Depuis le début de ces négociations, entamées dimanche sous pression internationale, très peu d'informations ont filtré sur le déroulement et l'avancée des discussions à huis clos.Celles-ci visent à régler définitivement les questions laissées en suspens par l'accord de paix de 2005, qui a mis fin à des décennies de guerres civiles entre rebelles du sud et gouvernement de Khartoum et débouché sur l'indépendance du Soudan du Sud en juillet 2011.

Les tensions entre les deux pays ont provoqué entre mars et mai des combats frontaliers entre leurs deux armées, les plus intenses depuis la partition du Soudan.

Un des points de désaccord majeur semble concerner la zone dite des "14 miles", une bande de terre frontalière s'étendant à 14 miles (22,5 km) au sud du cours d'eau Bahr el-Arab et revendiquée par les deux parties, selon des diplomates.

Le ministre soudanais de la Défense Abdelrahim Mohamed Hussein, cité par le Centre des médias soudanais, proche des services soudanais de renseignement, a assuré qu'il n'y aurait "aucun compromis autour de cette bande, territoire soudanais".
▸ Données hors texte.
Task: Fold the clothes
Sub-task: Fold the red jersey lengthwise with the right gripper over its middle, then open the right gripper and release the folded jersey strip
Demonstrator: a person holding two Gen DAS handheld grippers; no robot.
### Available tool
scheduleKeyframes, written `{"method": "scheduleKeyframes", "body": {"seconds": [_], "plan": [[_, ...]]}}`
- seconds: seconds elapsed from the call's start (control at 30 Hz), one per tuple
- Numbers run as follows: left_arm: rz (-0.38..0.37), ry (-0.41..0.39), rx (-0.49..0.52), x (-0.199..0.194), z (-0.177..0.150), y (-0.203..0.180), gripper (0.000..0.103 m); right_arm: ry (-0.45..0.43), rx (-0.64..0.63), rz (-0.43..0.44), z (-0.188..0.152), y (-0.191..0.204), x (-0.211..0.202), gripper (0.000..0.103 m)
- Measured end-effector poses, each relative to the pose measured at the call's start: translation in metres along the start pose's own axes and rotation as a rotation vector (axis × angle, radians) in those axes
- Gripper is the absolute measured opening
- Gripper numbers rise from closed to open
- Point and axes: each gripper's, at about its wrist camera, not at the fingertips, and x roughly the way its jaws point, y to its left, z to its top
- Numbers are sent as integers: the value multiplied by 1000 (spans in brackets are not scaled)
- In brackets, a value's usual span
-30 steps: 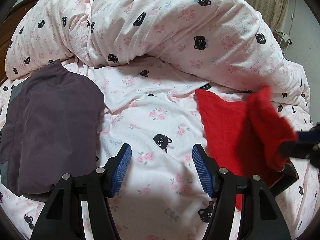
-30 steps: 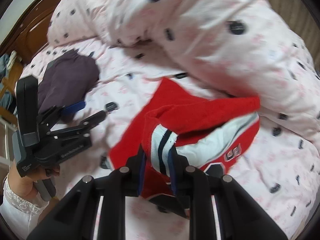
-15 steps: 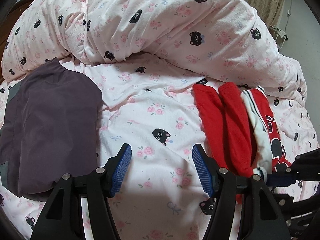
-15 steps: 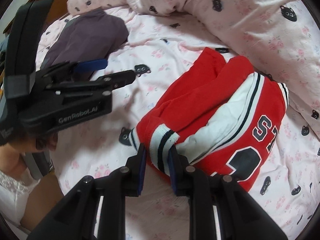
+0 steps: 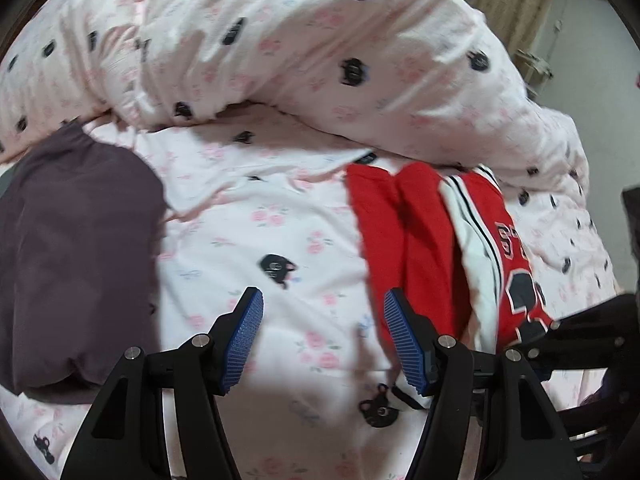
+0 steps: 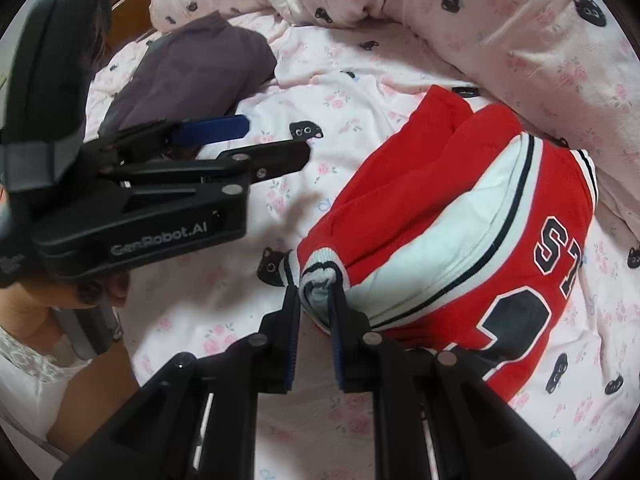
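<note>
2 grippers: right gripper point(image 6: 314, 292) closing on red jersey's point(image 6: 460, 240) cuff; left gripper point(image 5: 320, 340) half-open, empty.

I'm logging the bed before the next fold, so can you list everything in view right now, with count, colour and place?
red jersey: one, red with white panels, black stripes and black lettering, lying folded on the bed sheet, right side of both views.
purple garment: one, dark purple, folded, on the sheet at the left.
duvet: one, pink with black cat heads and roses, bunched along the far side of the bed.
bed sheet: one, same pink cat print, under both garments.
headboard: one, brown wood, far left corner.
left gripper: one, black with blue pads, open over bare sheet, holding nothing.
right gripper: one, black with blue pads, jaws closing on the jersey's ribbed cuff.
</note>
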Motion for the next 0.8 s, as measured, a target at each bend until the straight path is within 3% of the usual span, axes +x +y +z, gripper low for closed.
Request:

Le blocage autour de ce secteur semble en outre faire obstacle à la mise en place d'une zone démilitarisée de chaque côté de la frontière, sur laquelle les parties étaient censées se mettre d'accord au cours de ce cycle de négociations.

Cette zone-tampon vise à éviter toute reprise des affrontements frontaliers mais aussi à couper les lignes d'approvisionnement des mouvements rebelles actifs dans les régions soudanaises du Kordofan-Sud et du Nil-Bleu, que Khartoum accuse Juba de soutenir.

L'annonce du sommet entre les présidents des deux Soudans - initialement prévu pour ne durer qu'une journée - avait fait renaître l'espoir d'un accord global, alors que l'actuel cycle de pourparlers entre négociateurs soudanais et sud-soudanais, qui avait repris le 4 septembre à Addis Abeba, semblait largement infructueux.

Mais mardi, parmi les délégués des deux pays, l'optimisme semblait largement retombé sur les chances qu'un tel accord global soit trouvé.

La communauté internationale, très inquiète d'un risque que les tensions entre Juba et Khartoum ne dégénèrent en un nouveau conflit à grande échelle, a accentué sa pression sur les deux chefs d'Etat pour qu'ils parviennent à un accord définitif sur les questions en suspens.

Un ultimatum de l'Union Africaine, repoussé après que la première date-butoir du 2 août eut été dépassée, a expiré samedi.L'ONU a menacé les deux pays de sanctions s'ils ne parvenaient pas à s'entendre.

Juba comme Khartoum ont réitéré depuis plusieurs mois leur volonté de paix mais plusieurs accords signés dans le passé, notamment sur la zone démilitarisée, n'ont jamais été appliqués et divers pactes de non-agression ont été rompus.

Les deux pays ont cependant un besoin urgent d'un accord, le conflit ayant conduit leurs économies respectives au bord de l'effondrement.